* [WORK REQUEST] Without the pictures, output all of the data exactly.
◇ ◇ ◇ ◇
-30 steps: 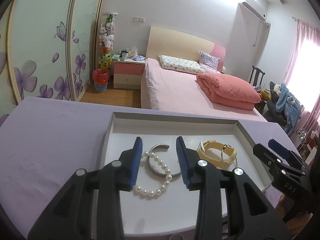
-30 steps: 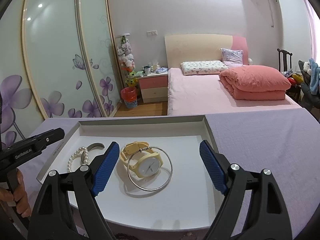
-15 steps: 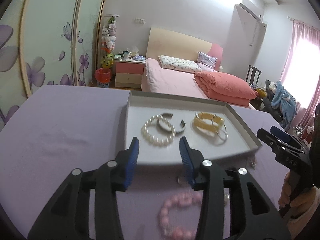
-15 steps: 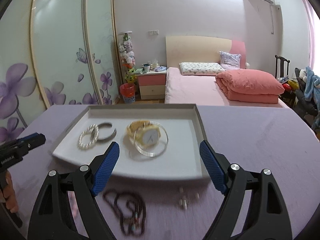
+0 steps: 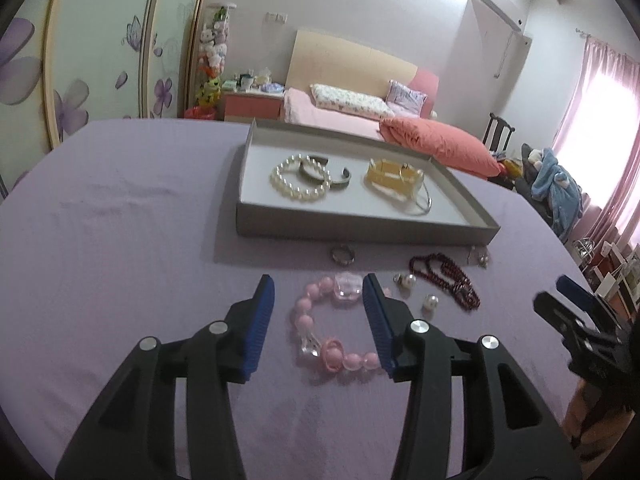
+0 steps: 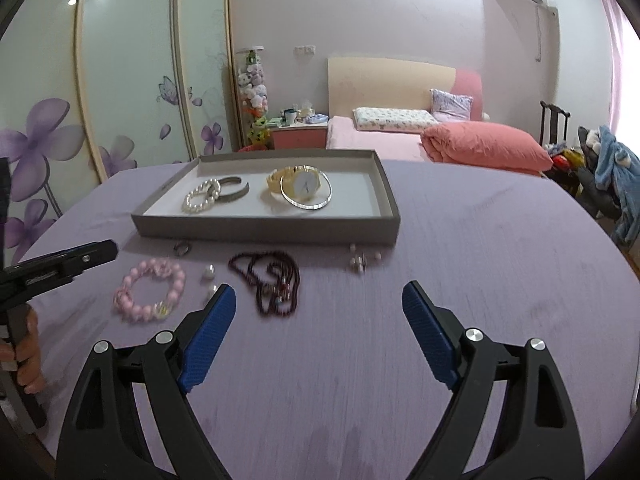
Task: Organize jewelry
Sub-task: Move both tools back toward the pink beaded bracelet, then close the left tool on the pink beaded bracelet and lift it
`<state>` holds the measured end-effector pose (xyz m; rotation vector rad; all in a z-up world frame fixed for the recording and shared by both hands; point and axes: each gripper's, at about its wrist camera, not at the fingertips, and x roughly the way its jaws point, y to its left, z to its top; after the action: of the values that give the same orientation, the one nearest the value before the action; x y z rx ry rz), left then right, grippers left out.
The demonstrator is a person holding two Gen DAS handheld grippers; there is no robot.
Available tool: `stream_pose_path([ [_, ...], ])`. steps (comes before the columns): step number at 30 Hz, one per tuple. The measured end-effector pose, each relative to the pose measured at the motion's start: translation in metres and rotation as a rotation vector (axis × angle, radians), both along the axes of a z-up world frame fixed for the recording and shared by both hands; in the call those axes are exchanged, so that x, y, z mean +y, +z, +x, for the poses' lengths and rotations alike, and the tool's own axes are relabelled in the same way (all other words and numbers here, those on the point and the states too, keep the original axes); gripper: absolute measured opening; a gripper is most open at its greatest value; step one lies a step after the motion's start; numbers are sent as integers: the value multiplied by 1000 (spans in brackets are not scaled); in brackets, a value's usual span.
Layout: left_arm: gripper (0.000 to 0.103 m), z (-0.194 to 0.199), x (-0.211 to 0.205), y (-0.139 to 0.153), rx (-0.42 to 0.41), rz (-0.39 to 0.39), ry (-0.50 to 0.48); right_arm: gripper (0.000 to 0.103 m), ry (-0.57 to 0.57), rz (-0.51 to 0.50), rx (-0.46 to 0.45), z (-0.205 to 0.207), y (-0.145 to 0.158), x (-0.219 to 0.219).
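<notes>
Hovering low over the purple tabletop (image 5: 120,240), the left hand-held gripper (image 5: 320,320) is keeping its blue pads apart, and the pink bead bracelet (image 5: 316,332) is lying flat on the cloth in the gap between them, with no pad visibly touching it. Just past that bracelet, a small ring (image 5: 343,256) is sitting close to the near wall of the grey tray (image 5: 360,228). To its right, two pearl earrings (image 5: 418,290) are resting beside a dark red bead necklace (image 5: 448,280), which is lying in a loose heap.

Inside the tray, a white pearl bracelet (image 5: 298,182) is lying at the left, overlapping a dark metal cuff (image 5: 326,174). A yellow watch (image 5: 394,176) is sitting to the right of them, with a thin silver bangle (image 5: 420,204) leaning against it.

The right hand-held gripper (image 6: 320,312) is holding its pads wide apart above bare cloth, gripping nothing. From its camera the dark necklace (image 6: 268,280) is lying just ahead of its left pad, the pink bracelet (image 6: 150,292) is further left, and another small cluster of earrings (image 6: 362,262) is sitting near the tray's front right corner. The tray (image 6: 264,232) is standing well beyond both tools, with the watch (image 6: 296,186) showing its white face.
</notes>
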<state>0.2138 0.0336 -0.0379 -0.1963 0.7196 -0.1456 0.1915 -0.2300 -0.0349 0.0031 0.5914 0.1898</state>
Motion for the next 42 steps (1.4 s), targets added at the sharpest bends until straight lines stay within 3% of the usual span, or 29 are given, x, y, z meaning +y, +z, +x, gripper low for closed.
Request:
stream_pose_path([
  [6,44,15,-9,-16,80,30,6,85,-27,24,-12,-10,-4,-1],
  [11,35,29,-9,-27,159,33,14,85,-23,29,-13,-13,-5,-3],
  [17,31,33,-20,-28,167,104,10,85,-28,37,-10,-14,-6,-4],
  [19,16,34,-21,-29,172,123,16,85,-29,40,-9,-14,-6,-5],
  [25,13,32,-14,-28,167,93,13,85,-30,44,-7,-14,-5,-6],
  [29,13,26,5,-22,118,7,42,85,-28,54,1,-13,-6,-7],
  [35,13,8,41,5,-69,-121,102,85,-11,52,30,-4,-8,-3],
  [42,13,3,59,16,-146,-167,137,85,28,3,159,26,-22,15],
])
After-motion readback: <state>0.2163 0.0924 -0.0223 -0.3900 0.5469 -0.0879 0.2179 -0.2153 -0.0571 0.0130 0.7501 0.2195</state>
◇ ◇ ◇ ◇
* [REPLY TO THE EXERCISE]
-30 steps: 
-30 steps: 
-15 steps: 
-15 steps: 
+0 steps: 
+0 steps: 
Task: Organize jewelry
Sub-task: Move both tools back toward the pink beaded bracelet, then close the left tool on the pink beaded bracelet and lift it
`<state>` holds the measured end-effector pose (xyz m; rotation vector rad; all in a z-up world frame fixed for the recording and shared by both hands; point and axes: each gripper's, at about its wrist camera, not at the fingertips, and x roughly the way its jaws point, y to its left, z to its top; after the action: of the values that give the same orientation, the one nearest the value before the action; x y z rx ry rz), left then right, grippers left out.
The demonstrator is a person holding two Gen DAS handheld grippers; there is no robot.
Available tool: `stream_pose_path([ [_, ...], ])`. steps (comes before the columns): step number at 30 Hz, one per tuple. The measured end-effector pose, each relative to the pose measured at the motion's start: translation in metres and rotation as a rotation vector (axis × angle, radians), both along the axes of a z-up world frame fixed for the recording and shared by both hands; in the call those axes are exchanged, so that x, y, z mean +y, +z, +x, for the poses' lengths and rotations alike, and the tool's own axes are relabelled in the same way (all other words and numbers here, those on the point and the states too, keep the original axes); gripper: absolute measured opening; a gripper is most open at its greatest value; step one lies a step after the motion's start; numbers are sent as integers: the value multiplied by 1000 (spans in brackets are not scaled); in brackets, a value's usual span.
Layout: left_arm: gripper (0.000 to 0.103 m), z (-0.194 to 0.199), x (-0.211 to 0.205), y (-0.139 to 0.153), rx (-0.42 to 0.41), rz (-0.39 to 0.39), ry (-0.50 to 0.48); right_arm: gripper (0.000 to 0.103 m), ry (-0.57 to 0.57), rz (-0.51 to 0.50), rx (-0.46 to 0.45), z (-0.205 to 0.207), y (-0.145 to 0.158), x (-0.219 to 0.219).
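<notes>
Hovering low over the purple tabletop (image 5: 120,240), the left hand-held gripper (image 5: 320,320) is keeping its blue pads apart, and the pink bead bracelet (image 5: 316,332) is lying flat on the cloth in the gap between them, with no pad visibly touching it. Just past that bracelet, a small ring (image 5: 343,256) is sitting close to the near wall of the grey tray (image 5: 360,228). To its right, two pearl earrings (image 5: 418,290) are resting beside a dark red bead necklace (image 5: 448,280), which is lying in a loose heap.

Inside the tray, a white pearl bracelet (image 5: 298,182) is lying at the left, overlapping a dark metal cuff (image 5: 326,174). A yellow watch (image 5: 394,176) is sitting to the right of them, with a thin silver bangle (image 5: 420,204) leaning against it.

The right hand-held gripper (image 6: 320,312) is holding its pads wide apart above bare cloth, gripping nothing. From its camera the dark necklace (image 6: 268,280) is lying just ahead of its left pad, the pink bracelet (image 6: 150,292) is further left, and another small cluster of earrings (image 6: 362,262) is sitting near the tray's front right corner. The tray (image 6: 264,232) is standing well beyond both tools, with the watch (image 6: 296,186) showing its white face.
</notes>
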<state>0.2138 0.0336 -0.0379 -0.1963 0.7196 -0.1456 0.1915 -0.2300 -0.0349 0.0031 0.5914 0.1898</state>
Motion for the next 42 steps (1.4 s), targets added at the sharpest bends until straight lines stay within 3% of the usual span, or 29 are given, x, y, z meaning +y, +z, +x, gripper low for closed.
Request:
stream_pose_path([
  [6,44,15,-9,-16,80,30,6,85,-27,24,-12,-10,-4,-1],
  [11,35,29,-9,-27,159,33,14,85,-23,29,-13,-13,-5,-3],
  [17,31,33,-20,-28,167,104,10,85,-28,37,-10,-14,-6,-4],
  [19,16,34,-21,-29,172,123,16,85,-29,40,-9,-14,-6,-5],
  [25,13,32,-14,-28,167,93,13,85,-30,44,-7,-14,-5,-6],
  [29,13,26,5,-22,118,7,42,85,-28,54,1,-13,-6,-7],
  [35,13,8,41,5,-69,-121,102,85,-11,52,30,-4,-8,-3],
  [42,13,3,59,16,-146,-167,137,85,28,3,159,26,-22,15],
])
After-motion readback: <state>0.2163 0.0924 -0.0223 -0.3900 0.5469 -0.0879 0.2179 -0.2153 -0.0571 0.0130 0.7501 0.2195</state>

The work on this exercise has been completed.